Task requirements
Search the data for the word "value" and copy out every line that has it.
--- Data extract Enclosed Below ---
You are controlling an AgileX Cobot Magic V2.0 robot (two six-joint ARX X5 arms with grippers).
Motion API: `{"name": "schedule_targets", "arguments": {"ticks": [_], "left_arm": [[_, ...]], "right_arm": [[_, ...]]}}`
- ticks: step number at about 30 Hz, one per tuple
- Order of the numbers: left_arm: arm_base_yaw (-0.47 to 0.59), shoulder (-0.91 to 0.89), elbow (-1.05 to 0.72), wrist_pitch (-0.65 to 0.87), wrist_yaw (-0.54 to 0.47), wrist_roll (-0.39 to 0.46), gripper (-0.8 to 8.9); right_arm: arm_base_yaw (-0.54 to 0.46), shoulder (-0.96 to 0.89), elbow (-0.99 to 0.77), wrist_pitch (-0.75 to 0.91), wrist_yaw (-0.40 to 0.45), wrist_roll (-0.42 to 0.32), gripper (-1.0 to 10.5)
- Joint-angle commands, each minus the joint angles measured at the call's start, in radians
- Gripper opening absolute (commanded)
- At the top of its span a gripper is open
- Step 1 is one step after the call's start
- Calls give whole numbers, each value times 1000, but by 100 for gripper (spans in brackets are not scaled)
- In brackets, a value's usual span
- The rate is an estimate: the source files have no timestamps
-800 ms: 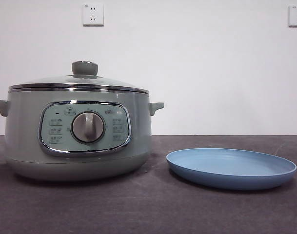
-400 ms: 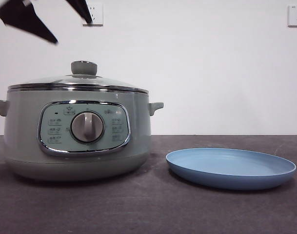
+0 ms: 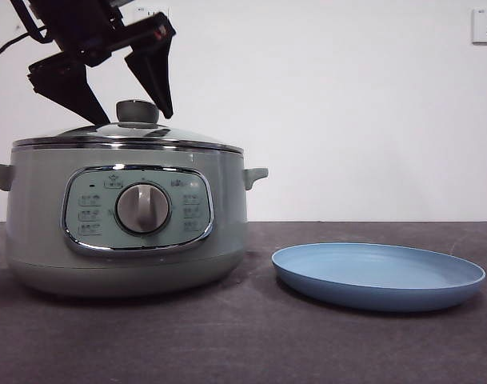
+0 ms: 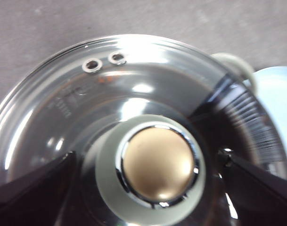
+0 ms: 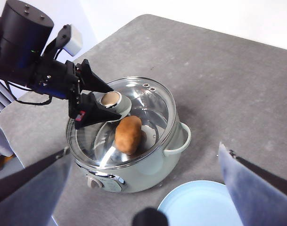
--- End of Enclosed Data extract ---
Answer space
- Calls give whole numbers, each value times 1000, but by 100 for gripper (spans in brackets are not scaled)
- In brackets, a value's usual span

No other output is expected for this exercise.